_TRY IT_:
If a record holds a picture, leave the picture out; return everything else exactly.
Start of GIVEN DATA
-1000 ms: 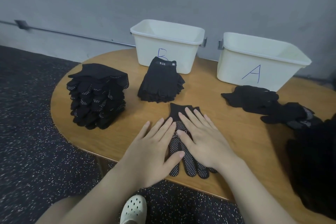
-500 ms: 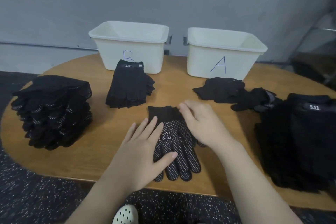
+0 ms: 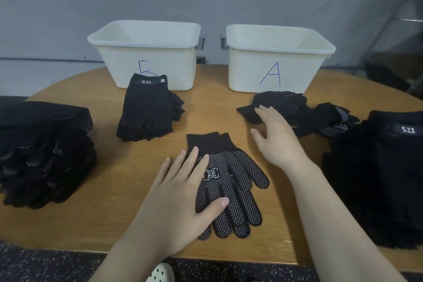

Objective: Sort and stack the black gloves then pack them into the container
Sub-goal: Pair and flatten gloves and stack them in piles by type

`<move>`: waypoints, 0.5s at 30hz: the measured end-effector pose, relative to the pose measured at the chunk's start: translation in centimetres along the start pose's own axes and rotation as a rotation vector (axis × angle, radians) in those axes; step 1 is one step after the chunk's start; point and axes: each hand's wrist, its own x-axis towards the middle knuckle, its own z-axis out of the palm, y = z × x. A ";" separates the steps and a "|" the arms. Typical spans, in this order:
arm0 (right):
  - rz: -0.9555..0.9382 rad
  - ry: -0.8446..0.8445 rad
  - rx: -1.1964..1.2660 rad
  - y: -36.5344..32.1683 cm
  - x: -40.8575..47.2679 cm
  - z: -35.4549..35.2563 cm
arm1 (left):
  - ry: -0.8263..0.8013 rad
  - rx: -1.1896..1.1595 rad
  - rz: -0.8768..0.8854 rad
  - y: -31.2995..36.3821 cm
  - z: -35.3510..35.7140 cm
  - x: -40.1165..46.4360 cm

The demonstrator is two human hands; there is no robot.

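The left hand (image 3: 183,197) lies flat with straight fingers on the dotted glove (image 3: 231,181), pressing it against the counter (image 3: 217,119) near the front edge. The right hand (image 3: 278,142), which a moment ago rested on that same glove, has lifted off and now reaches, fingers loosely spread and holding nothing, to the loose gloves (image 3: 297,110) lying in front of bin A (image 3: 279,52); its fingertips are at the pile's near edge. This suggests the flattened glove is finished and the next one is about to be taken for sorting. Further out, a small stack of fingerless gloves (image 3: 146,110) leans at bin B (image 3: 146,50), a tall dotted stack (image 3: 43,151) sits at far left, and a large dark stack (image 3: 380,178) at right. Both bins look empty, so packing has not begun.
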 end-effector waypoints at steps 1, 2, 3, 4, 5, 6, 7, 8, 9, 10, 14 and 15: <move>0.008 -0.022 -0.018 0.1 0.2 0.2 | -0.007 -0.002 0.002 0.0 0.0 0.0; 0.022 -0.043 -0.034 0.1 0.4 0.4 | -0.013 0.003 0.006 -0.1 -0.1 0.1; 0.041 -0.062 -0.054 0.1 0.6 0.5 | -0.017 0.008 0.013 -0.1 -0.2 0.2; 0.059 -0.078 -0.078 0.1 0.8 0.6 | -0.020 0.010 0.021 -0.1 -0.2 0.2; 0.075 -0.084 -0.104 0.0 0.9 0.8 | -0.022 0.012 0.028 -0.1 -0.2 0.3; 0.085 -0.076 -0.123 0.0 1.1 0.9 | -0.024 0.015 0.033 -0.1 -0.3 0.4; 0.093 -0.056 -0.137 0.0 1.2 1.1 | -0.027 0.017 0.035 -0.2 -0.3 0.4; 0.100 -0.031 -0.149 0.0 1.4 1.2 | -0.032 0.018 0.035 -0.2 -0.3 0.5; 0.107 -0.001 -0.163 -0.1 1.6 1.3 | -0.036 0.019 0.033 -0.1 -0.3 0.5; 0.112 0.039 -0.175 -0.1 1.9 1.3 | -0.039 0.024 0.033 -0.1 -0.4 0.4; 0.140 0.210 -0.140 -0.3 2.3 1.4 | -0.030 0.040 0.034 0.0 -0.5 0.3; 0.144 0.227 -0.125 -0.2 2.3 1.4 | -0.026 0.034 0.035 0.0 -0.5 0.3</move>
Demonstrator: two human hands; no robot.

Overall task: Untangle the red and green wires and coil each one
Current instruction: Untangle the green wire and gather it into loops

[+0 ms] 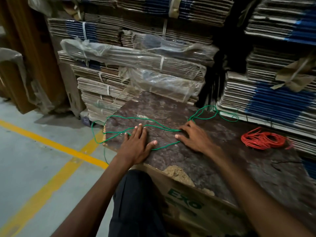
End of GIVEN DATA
_PROBLEM SOLUTION_:
-1000 ms: 
-500 ms: 
+0 ms: 

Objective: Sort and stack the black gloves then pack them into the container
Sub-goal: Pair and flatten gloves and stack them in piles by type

`<move>`: waypoints, 0.5s at 30hz: the measured end-effector pose, relative to the pose measured at the chunk's start: translation in centimetres along the start pose's own axes and rotation as a rotation vector (axis × angle, radians) in those axes; step 1 is one step after the chunk's start; point and axes: each hand's wrist, its own x-axis towards the middle knuckle, its own z-axis out of the palm, y = z × x. A ";" separates the steps and a "|" the arms. Typical spans, in this order:
arm0 (right):
  - rz: -0.9555..0.9382 rad
  - ry: -0.8446..0.8445 rad
  - rx: -1.1964..1.2660 rad
  - y: -36.5344..32.1683 cm
  - x: -40.8575..47.2679 cm
  - z: -35.4549..35.2563 cm
arm1 (left):
  - ry: -0.8263..0.8013 rad
  - rx: -1.1896..1.1595 rad
  - rz: -0.8768..0.8854 rad
  - y: -31.2995..36.3821 cm
  - z: -35.3510..35.7140 cm
  - x: -40.1165..46.4360 cm

The demonstrator is two human hands; there is no robot.

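The left hand (image 3: 183,197) lies flat with straight fingers on the dotted glove (image 3: 231,181), pressing it against the counter (image 3: 217,119) near the front edge. The right hand (image 3: 278,142), which a moment ago rested on that same glove, has lifted off and now reaches, fingers loosely spread and holding nothing, to the loose gloves (image 3: 297,110) lying in front of bin A (image 3: 279,52); its fingertips are at the pile's near edge. This suggests the flattened glove is finished and the next one is about to be taken for sorting. Further out, a small stack of fingerless gloves (image 3: 146,110) leans at bin B (image 3: 146,50), a tall dotted stack (image 3: 43,151) sits at far left, and a large dark stack (image 3: 380,178) at right. Both bins look empty, so packing has not begun.
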 end-effector waypoints at steps 1, 2, 3, 4, 5, 6, 7, 8, 9, 10, 14 and 15: <move>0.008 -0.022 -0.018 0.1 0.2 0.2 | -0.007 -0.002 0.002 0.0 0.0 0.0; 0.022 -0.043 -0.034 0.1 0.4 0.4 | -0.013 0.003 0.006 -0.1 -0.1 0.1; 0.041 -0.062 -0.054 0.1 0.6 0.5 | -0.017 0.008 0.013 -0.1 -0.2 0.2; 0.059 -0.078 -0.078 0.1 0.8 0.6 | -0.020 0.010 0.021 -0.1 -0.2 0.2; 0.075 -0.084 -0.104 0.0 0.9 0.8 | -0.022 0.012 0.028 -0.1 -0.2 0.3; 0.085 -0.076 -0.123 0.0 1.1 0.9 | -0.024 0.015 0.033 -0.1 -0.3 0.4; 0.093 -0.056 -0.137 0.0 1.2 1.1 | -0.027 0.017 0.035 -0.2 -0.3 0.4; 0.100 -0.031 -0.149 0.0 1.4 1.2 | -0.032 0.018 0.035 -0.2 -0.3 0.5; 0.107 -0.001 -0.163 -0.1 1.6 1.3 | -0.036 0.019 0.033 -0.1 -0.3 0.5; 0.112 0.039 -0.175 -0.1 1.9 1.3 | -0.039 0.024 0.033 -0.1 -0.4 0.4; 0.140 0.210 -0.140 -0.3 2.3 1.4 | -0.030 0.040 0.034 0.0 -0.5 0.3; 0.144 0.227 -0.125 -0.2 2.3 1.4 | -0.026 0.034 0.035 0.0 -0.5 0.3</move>
Demonstrator: two human hands; no robot.

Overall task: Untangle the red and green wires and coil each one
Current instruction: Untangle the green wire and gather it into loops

[+0 ms] 

There is no more to the output.